Technology

The restaurant of the future isn’t as far off as we think

Robots. Artificial intelligence. The internet of things. Facial recognition. While these technologies and others can seem far in the future, the reality is that many are already in place—or at least in the test phase. One of the biggest reasons: In today’s tight squeeze for profits, restaurants need to find ways to work smarter.

“The restaurant industry is under attack, with rising labor costs and turnover,” said John Miller, CEO of Cali Group, owner of the CaliBurger chain, during the Restaurant of the Future SuperSession at the National Restaurant Association Show. “At the same time, people are wanting to eat food made in restaurants more than ever before. They just don’t want to eat in them.”

So Cali Group—a technology-investment company that can use its burger chain as a testing ground—has worked on a variety of initiatives to serve its off-premise customers as well as create a reason to bring them in-house. All the while, it’s also making sure it can produce at that increased capacity demanded by consumers ordering from restaurants more often.
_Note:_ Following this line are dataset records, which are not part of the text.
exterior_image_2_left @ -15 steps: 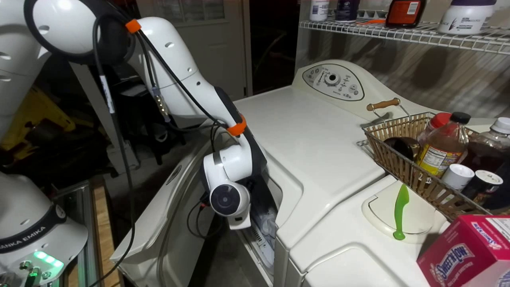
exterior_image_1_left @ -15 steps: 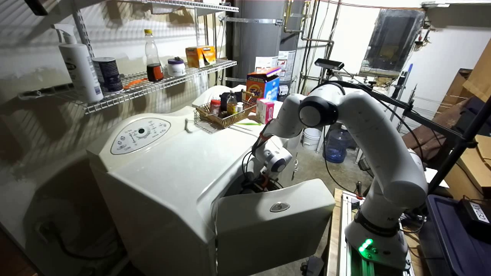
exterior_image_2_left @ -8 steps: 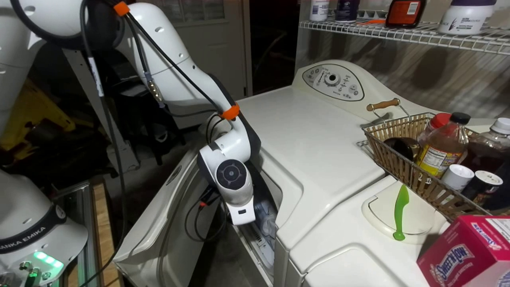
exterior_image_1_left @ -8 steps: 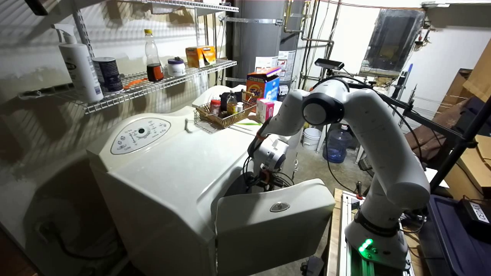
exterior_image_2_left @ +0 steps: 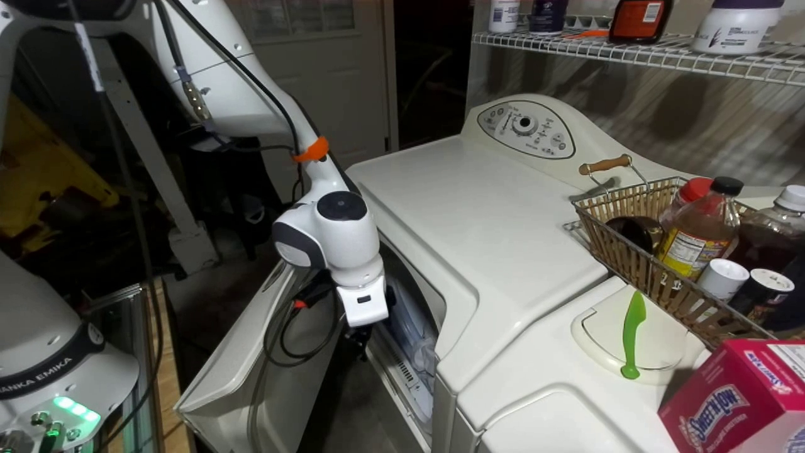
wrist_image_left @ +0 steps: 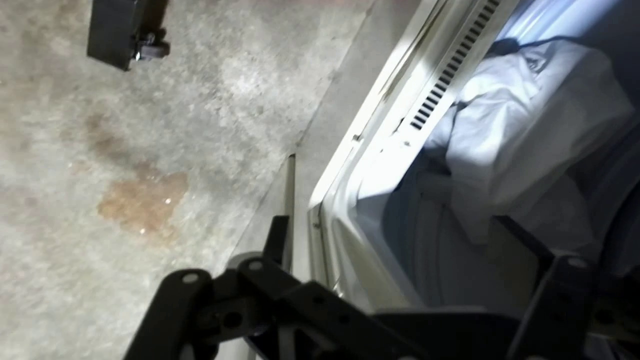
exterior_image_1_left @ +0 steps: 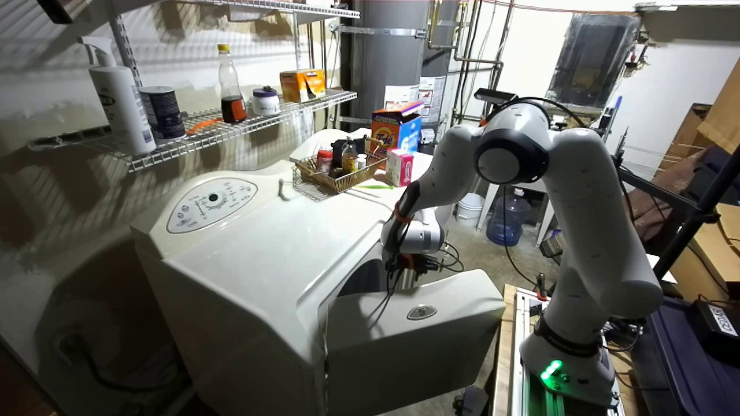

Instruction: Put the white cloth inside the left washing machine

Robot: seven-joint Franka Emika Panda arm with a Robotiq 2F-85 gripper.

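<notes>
The white machine [exterior_image_1_left: 277,231] has its front door [exterior_image_1_left: 404,346] swung open; both also show in an exterior view, as machine [exterior_image_2_left: 478,207] and door [exterior_image_2_left: 251,343]. The white cloth [wrist_image_left: 520,120] lies crumpled inside the drum in the wrist view. A pale part of it [exterior_image_2_left: 426,362] shows through the opening in an exterior view. My gripper [wrist_image_left: 392,227] is open with nothing between its fingers. In the wrist view one finger [wrist_image_left: 276,239] is over the door side, the other [wrist_image_left: 520,250] over the drum opening. The gripper hangs outside, above the gap between door and machine [exterior_image_2_left: 358,346].
A wicker basket [exterior_image_2_left: 635,264] of bottles, a green spoon [exterior_image_2_left: 632,333] and a pink box [exterior_image_2_left: 723,402] stand on the neighbouring machine. A wire shelf [exterior_image_1_left: 260,124] with bottles hangs above. A dark wheeled object [wrist_image_left: 117,32] stands on the concrete floor.
My arm has risen and drawn back out of the machine's opening, and the wrist has turned. The gripper now shows above the door. More of the drum opening is visible. Machine and door stay put.
</notes>
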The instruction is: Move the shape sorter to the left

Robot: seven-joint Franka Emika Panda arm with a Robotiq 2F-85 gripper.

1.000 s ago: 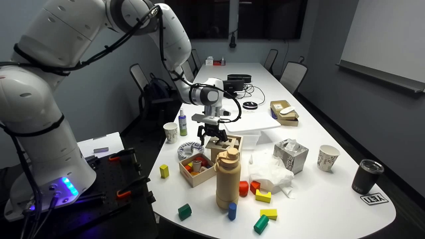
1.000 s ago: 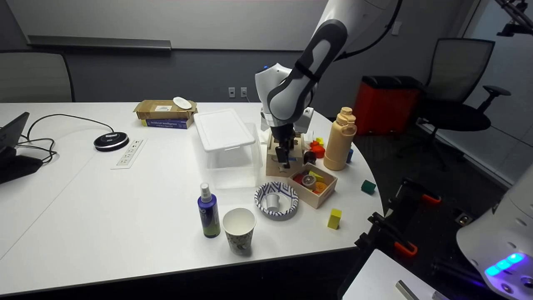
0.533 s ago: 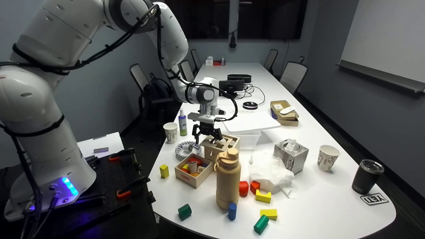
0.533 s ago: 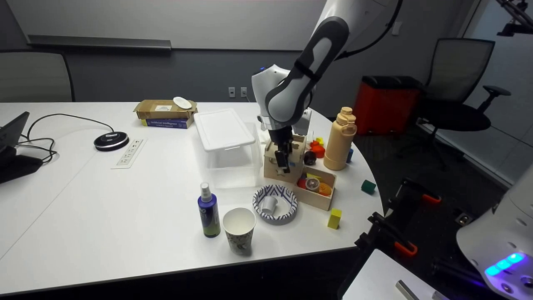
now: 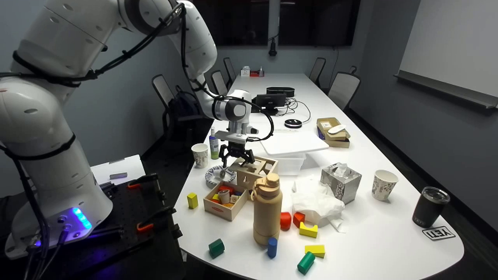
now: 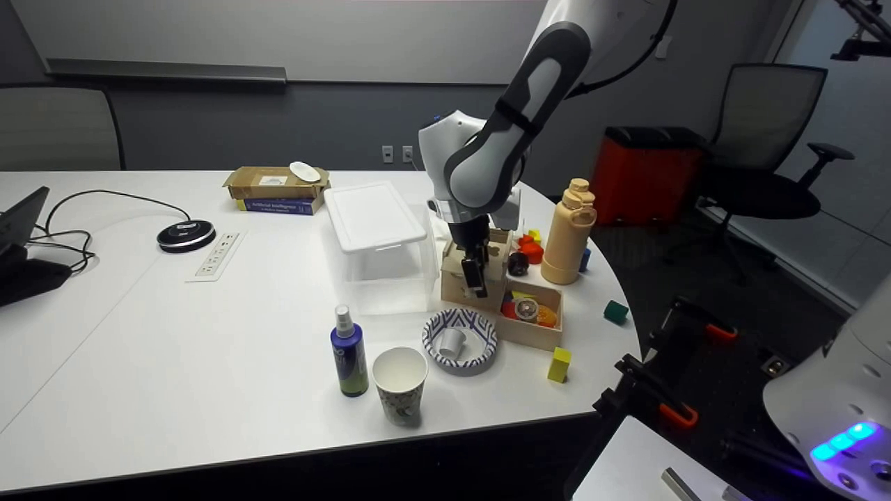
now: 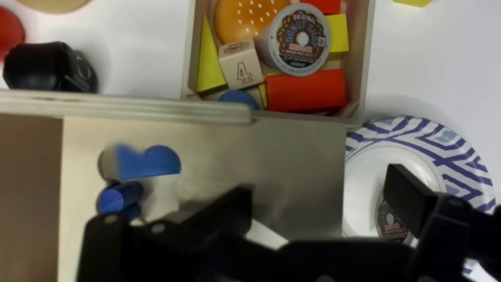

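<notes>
- Gripper (image 7: 319, 197): fingers spread, nothing clamped. One finger (image 7: 231, 211) stands over the shape sorter (image 5: 255, 171); the opposite finger (image 7: 409, 196) lies outside its wall, above the bowl (image 7: 458, 152). The straddle suggests a pinch on that wall; contact cannot be confirmed.
- Shape sorter: stands on the table (image 6: 243, 348), directly beneath the gripper, holed face upward. Its body is likely too wide to span, hence the one-wall position. Blue pieces (image 7: 160, 160) show through the holes.
- Wooden tray (image 6: 532, 337): just beside the sorter, contact uncertain; may be dragged along.
- Bowl: near the straddled wall, holding a coffee pod (image 6: 452, 343); probably limits the outer finger's descent.
- Clear bin (image 6: 390, 285): just beside the sorter, opposite the tray; likely obstructs sliding that way.
</notes>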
There are four main aspects of Miller’s vision for the restaurant of the future:

  1. Facial recognition, for loyalty as well as payment.
  2. Growth of gaming and e-sports, building a virtual playground that enables on-site guests to compete from their own devices.
  3. Highly automated kitchens with robots and AI, which CaliBurger has tested with Flippy, its burger-flipping robot.
  4. Delivery, with fully autonomous vehicles impacting the industry in the near future.
     

Even with high-tech operations, though, “we cannot eliminate the human touch in a restaurant,” said John Ha, CEO of Bear Robotics. “You don’t want to dine in a factory,” he said. That point was furthered by futurist Daniel Burrus: “We live in a world of tech-driven transformation, but we also live in a human world.”

So when is it right to add or build on the tech in a restaurant? The first question to ask is whether a new innovation is additive, said Sarah Lockyer, SVP of content for Restaurant Business’ parent company, Winsight. “Tech is not here to replace the role a restaurant serves in a community. It can add to it. It can enhance it,” she said.

To help with success rates when adding a new piece of technology, Lockyer suggested that operators make sure it’s something that their guests demand as well as something the brand believes in.

While she presented tempered views of the increased demand for delivery and the race to capitalize on voice recognition and how it could impact back-of-house operations, Lockyer identified some other, more practical applications that many brands could put in place today.

“Payment has to be top of mind,” she said. Nearly a third of millennials already use Apple Pay or another mobile payment platform. And more and more chains are going the cashless route.

Lockyer also thinks that dynamic pricing is imminent, as a way to boost sales and traffic that have been lagging. Operators could potentially change menu pricing based on dayparts, weather events, inventory supply or personalized customer loyalty preferences.